Au cours de la troisième journée d’une audience de détermination de la peine de quatre jours, les survivants et les proches des victimes d’une attaque contre une mosquée en Nouvelle-Zélande se sont prononcés contre le tireur Brenton Tarrant. Il y avait un sentiment de tristesse mais aussi de défi dans l’air alors que près de 90 personnes ont parlé de la tragédie dans laquelle 51 personnes ont été tuées à Christchurch. L’année dernière, Tarrant a ouvert le feu sur deux mosquées, blessant des dizaines d’autres. Jusqu’à sa condamnation jeudi, il a choisi de ne pas comparaître devant le tribunal.

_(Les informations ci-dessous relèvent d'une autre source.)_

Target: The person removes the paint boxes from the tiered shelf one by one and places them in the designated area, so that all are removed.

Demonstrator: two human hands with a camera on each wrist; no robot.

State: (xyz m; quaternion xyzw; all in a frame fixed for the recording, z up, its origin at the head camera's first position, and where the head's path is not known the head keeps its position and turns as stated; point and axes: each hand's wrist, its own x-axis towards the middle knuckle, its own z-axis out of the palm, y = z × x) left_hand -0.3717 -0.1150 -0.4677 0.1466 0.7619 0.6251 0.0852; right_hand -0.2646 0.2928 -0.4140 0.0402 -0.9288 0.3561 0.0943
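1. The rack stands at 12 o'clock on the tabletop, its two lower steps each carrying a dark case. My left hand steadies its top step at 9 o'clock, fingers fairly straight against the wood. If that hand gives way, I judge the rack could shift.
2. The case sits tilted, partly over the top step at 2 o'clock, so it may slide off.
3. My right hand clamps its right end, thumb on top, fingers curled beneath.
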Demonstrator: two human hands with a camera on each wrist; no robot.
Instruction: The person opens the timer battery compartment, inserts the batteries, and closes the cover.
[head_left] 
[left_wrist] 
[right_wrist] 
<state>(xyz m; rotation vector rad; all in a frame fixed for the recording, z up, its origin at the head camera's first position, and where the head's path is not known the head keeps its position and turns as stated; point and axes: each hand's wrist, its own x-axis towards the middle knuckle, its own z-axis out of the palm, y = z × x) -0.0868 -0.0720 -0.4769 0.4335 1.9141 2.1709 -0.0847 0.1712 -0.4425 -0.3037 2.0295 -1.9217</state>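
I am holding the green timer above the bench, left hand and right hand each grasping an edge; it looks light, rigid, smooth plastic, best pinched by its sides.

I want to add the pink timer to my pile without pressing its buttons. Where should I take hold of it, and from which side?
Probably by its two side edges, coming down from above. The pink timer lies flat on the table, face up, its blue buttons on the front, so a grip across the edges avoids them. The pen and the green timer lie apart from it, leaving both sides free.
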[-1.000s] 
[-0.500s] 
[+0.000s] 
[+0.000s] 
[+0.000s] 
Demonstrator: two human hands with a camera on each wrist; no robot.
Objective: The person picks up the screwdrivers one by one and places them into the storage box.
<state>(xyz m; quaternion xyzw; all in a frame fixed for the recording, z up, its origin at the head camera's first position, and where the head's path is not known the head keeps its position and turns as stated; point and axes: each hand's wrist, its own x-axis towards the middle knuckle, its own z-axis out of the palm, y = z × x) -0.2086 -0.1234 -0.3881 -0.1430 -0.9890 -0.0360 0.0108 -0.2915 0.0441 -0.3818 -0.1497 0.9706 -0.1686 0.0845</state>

L’Australien de 29 ans a accepté de plaider coupable à 51 accusations de meurtre, 40 tentatives de meurtre et une accusation de terrorisme. Il risque la prison à vie, peut-être sans libération conditionnelle – une peine qui n’a jamais été imposée en Nouvelle-Zélande auparavant. Leurs larmes pleurent dans une salle d’audience mercredi, des versets du Coran sont lus et des photographies d’êtres chers tenus haut, alors que les dernières victimes et leurs proches font leurs déclarations. Voici quelques-unes des déclarations puissantes qu’ils font.

Ahad Nabi, qui a perdu son père âgé Haj dans une mosquée d’Al Noor. Vêtu d’un uniforme de la ligue de rugby pour les Warriors de Nouvelle-Zélande, Ahad n’a pas retenu sa fureur en parlant à Tarrant.

Maysoon Salama, la mère de Muhammad, Ata Elayyan, a pleuré. Elle a parlé des derniers instants avant la mort de son fils. Wasseim Sati Ali Daragmih, a tiré plusieurs fois avec sa fille à la mosquée Al Noor. Daragmih était provocant alors qu’il s’approchait du stand et s’adressait directement à Tarrant.

Tarrant éclata de rire lui-même, puis se rattrapa et se couvrit la bouche. Les mots de Daragmih se sont vite sentis sérieux, disant que Tarrant “n’a pas réussi” à détruire leur communauté.